Problem description
Find every line with the string "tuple" in the material below and copy it.

+===+

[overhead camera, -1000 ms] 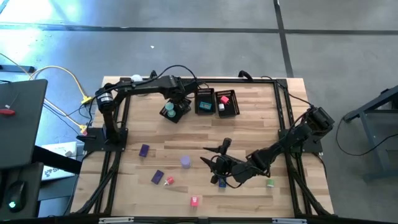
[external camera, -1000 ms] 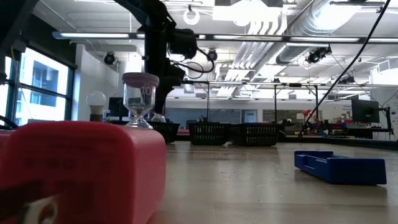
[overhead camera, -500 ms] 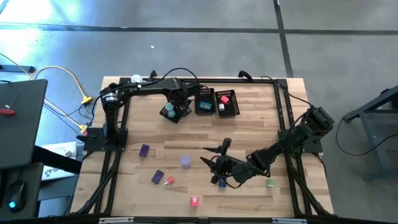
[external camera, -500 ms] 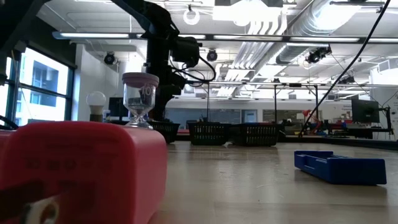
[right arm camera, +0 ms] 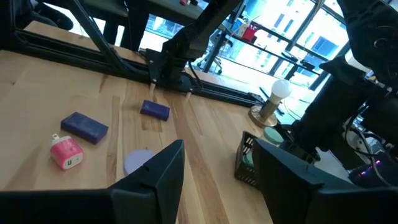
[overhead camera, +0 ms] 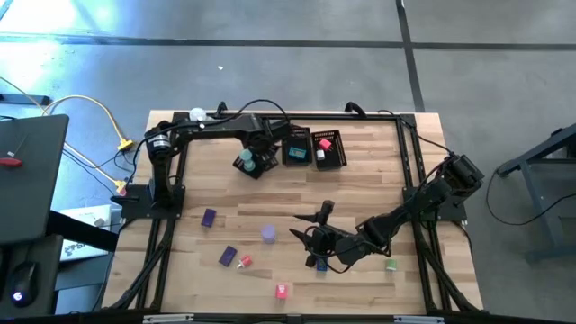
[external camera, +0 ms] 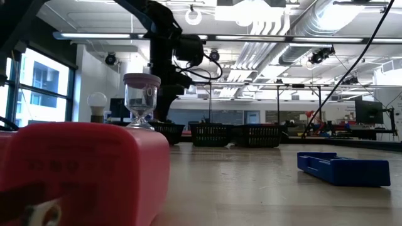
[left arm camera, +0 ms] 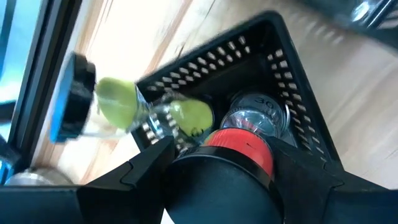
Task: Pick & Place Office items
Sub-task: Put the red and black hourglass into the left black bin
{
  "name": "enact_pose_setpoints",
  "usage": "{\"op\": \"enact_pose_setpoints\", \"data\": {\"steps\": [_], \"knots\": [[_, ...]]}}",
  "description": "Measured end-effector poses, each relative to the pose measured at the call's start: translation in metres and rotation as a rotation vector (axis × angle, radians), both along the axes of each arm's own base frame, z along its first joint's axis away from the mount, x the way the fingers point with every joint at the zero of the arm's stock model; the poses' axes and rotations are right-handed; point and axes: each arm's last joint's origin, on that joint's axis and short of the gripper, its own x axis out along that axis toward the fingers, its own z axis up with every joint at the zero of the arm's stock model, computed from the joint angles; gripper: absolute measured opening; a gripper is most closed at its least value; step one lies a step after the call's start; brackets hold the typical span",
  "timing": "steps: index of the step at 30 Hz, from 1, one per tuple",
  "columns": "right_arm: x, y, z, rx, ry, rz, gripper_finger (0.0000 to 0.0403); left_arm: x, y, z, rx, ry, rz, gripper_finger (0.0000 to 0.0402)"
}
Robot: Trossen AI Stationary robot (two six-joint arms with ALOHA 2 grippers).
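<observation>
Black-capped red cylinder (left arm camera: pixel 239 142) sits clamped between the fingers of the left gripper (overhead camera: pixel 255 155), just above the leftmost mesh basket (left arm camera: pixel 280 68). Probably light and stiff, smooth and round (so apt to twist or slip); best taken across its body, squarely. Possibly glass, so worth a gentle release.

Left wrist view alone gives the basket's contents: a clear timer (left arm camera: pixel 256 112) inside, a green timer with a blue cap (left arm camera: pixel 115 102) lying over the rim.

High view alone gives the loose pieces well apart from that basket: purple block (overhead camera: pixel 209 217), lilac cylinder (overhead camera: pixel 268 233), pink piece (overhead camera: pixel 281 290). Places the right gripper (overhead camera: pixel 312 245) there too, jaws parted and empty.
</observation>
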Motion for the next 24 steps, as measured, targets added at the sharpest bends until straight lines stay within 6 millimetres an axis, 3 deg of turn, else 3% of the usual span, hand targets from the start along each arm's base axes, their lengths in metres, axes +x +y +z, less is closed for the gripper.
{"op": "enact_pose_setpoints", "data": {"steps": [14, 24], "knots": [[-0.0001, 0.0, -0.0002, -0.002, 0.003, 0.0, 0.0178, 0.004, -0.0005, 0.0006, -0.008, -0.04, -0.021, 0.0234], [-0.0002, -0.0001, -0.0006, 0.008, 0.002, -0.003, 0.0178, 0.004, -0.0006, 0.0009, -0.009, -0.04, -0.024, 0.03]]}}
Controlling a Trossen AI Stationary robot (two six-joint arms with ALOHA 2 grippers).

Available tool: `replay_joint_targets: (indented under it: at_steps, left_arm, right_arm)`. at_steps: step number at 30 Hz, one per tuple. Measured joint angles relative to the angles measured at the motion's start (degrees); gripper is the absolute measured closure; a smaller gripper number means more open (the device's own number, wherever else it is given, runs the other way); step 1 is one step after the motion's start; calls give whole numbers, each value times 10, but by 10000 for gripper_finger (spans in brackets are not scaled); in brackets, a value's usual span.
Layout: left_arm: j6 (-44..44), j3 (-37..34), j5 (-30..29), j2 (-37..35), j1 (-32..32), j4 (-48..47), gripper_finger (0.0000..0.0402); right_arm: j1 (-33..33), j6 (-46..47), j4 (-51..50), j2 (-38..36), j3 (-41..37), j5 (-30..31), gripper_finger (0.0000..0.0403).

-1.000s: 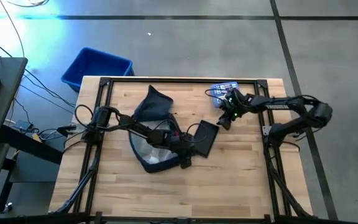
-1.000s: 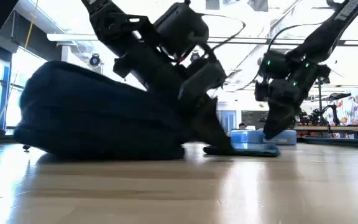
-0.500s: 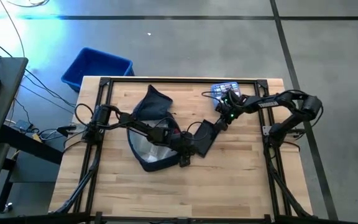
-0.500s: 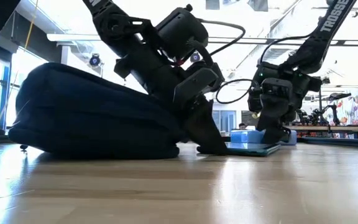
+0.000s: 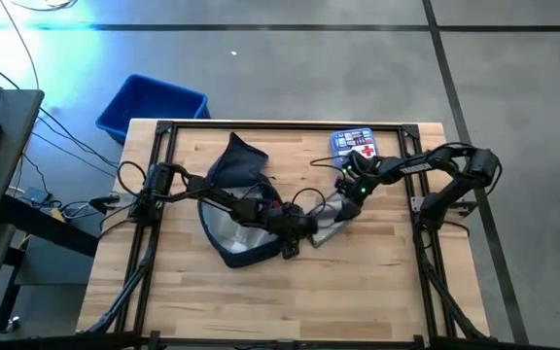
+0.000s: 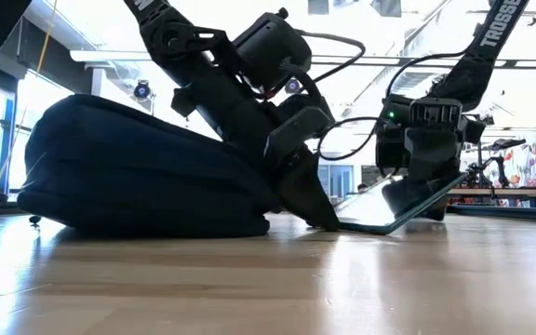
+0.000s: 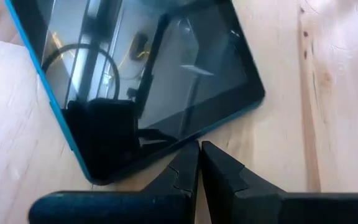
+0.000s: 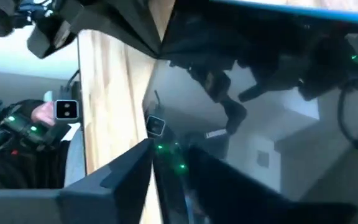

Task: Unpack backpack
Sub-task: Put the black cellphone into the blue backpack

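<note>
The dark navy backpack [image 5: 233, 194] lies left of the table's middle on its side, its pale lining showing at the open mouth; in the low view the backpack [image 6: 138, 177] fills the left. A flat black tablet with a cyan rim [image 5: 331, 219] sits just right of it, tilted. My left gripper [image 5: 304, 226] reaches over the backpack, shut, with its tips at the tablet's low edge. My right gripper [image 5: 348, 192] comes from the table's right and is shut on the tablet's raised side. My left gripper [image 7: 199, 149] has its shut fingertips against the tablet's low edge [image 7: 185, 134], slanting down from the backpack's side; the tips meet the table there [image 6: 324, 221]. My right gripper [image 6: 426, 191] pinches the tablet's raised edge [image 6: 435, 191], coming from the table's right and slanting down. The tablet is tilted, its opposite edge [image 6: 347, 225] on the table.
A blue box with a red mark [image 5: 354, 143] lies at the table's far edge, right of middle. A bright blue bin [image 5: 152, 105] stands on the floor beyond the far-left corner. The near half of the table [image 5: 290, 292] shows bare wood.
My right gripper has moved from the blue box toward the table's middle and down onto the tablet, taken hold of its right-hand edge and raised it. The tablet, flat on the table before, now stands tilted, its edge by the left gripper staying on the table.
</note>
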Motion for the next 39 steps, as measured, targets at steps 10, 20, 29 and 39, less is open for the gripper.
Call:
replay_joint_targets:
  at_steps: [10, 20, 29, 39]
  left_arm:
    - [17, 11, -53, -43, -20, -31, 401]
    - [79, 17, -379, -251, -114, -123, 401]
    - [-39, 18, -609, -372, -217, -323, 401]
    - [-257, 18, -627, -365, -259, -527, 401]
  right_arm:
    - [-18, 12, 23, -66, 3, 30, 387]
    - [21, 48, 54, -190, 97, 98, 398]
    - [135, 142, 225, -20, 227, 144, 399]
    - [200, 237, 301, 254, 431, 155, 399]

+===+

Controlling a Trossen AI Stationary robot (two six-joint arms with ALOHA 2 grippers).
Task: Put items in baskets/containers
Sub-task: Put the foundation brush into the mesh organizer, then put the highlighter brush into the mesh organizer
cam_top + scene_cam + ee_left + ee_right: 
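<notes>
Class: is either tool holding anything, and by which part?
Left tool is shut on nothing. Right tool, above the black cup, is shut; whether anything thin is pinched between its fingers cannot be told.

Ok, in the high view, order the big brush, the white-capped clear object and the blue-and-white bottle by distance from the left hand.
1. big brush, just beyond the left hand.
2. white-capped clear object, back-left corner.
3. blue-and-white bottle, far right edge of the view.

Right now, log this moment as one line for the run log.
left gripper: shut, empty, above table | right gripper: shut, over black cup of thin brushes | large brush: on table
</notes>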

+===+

Result of the task
  "timing": "steps: index of the step at 30 Hz, from 1, one per tuple",
Available tool: `replay_joint_targets: (indented under it: at_steps, left_arm, right_arm)`. at_steps: step number at 30 Hz, one per tuple. Measured joint angles relative to the angles measured at the motion's start (degrees); gripper is the absolute measured closure; a smaller gripper number means more open (the device's own number, wherever else it is given, runs the other way); step 1 is one step after the motion's start; calls give whole numbers, each value times 10, but by 10000 for gripper_finger (spans in brackets are not scaled); in brackets, a value's usual span.

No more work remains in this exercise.